Exercise: Beneath this line is the data. Output exactly the lines from the line with "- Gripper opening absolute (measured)" to the line with "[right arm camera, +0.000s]", both ends included, and nothing more.

[Saved data entries]
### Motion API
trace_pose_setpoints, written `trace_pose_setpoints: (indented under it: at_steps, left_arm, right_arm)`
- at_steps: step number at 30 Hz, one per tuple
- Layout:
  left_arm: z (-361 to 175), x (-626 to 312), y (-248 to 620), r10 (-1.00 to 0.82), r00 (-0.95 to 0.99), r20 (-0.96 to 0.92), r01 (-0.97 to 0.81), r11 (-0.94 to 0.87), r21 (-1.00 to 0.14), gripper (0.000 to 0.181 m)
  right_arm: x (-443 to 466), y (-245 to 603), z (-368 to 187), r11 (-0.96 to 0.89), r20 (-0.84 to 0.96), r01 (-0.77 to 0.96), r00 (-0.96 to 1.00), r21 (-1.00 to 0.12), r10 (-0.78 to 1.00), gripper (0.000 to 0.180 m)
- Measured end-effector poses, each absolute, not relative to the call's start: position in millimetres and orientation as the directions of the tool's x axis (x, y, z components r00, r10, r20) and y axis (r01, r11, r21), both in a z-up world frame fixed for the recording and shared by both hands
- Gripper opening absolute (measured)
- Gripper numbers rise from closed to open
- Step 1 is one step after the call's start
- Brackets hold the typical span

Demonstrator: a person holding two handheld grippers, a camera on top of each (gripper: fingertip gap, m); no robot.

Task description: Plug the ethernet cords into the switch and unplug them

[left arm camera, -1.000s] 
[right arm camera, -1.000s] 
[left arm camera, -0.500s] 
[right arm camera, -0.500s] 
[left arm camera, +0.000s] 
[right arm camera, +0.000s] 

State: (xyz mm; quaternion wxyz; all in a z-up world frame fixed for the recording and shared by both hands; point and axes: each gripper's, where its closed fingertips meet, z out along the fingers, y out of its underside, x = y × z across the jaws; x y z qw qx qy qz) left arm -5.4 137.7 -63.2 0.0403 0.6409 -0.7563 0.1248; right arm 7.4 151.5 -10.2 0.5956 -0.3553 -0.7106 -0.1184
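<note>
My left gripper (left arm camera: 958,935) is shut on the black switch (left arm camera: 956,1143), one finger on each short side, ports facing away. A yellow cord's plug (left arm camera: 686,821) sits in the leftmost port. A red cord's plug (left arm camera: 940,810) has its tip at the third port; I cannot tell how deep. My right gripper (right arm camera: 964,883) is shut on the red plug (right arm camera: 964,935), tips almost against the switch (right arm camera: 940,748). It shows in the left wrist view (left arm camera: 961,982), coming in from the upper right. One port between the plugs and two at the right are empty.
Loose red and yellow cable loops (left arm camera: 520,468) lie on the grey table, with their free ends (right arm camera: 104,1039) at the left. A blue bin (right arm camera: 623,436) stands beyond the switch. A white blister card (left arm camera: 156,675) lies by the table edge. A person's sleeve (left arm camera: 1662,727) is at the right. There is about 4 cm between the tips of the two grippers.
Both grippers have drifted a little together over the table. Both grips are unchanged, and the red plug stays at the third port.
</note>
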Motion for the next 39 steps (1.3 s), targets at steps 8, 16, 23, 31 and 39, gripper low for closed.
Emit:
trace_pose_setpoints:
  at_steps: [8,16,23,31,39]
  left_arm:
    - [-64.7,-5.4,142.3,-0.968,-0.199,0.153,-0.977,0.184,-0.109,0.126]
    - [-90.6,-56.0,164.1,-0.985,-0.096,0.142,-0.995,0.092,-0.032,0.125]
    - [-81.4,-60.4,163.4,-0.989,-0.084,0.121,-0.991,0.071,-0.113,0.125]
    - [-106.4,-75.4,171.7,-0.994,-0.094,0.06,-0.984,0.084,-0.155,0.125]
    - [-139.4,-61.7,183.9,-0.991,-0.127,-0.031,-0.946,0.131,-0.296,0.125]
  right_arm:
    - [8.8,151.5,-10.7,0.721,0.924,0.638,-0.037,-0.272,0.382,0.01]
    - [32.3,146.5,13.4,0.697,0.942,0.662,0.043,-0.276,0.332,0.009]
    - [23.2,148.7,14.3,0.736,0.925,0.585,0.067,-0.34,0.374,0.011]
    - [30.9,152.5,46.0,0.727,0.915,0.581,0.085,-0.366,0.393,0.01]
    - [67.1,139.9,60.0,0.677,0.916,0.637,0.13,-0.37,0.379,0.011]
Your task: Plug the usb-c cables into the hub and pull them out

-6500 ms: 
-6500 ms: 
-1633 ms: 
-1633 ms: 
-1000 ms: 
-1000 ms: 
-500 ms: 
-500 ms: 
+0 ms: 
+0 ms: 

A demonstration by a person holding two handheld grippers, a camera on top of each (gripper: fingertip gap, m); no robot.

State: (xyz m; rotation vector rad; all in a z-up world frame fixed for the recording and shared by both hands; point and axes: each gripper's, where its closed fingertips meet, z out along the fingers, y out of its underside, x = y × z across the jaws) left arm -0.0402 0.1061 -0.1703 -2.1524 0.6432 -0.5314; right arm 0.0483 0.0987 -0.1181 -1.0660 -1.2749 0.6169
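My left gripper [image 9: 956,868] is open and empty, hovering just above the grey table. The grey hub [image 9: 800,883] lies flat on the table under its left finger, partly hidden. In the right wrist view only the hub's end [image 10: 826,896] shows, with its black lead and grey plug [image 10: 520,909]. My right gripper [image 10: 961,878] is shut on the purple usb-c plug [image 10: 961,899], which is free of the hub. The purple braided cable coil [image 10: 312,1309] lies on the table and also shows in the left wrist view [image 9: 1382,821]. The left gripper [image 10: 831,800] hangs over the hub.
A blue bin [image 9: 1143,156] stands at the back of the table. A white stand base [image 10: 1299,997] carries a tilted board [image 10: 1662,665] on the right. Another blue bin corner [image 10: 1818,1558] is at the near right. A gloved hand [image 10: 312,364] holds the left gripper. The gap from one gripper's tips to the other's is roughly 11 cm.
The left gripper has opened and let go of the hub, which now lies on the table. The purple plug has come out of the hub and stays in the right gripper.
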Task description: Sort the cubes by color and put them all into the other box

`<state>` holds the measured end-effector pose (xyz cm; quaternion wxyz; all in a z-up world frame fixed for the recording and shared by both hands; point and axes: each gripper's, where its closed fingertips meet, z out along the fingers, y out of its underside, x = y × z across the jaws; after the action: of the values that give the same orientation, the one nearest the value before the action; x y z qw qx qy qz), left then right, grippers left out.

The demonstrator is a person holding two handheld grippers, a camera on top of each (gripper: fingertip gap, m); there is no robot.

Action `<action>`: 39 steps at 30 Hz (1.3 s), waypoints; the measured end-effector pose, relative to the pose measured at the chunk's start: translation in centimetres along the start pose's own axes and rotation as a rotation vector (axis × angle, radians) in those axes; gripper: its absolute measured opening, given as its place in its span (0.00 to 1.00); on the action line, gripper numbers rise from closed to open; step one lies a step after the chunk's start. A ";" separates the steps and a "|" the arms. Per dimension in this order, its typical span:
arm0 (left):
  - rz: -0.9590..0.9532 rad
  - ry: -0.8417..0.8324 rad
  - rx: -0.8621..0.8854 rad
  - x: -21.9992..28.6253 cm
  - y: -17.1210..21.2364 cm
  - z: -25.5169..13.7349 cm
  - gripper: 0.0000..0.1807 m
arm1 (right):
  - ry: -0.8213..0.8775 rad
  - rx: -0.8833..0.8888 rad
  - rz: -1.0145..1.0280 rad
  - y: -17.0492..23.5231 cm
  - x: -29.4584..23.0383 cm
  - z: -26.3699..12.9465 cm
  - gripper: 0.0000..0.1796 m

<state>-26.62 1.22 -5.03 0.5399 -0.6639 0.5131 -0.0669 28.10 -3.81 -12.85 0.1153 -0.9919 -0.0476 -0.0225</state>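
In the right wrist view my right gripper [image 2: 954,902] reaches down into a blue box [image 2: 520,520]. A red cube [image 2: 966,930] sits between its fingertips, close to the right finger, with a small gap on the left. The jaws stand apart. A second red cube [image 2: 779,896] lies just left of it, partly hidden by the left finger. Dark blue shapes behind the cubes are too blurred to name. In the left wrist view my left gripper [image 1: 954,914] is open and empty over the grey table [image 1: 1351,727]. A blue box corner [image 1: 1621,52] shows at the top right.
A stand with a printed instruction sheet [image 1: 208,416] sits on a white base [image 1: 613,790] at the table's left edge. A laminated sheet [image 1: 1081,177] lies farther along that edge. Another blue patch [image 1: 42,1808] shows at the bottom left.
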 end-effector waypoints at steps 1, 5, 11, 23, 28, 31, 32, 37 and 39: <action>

Completed exercise:
- Gripper opening absolute (measured)
- Gripper numbers rise from closed to open
- Step 1 is one step after the call's start
- Brackets hold the typical span

Demonstrator: a person holding two handheld grippers, a camera on top of each (gripper: fingertip gap, m); no robot.

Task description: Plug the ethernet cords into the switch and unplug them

[left arm camera, -1.000s] 
[right arm camera, -1.000s] 
[left arm camera, -0.500s] 
[right arm camera, -0.500s] 
[left arm camera, +0.000s] 
[right arm camera, +0.000s] 

Nothing further remains to be added to the answer.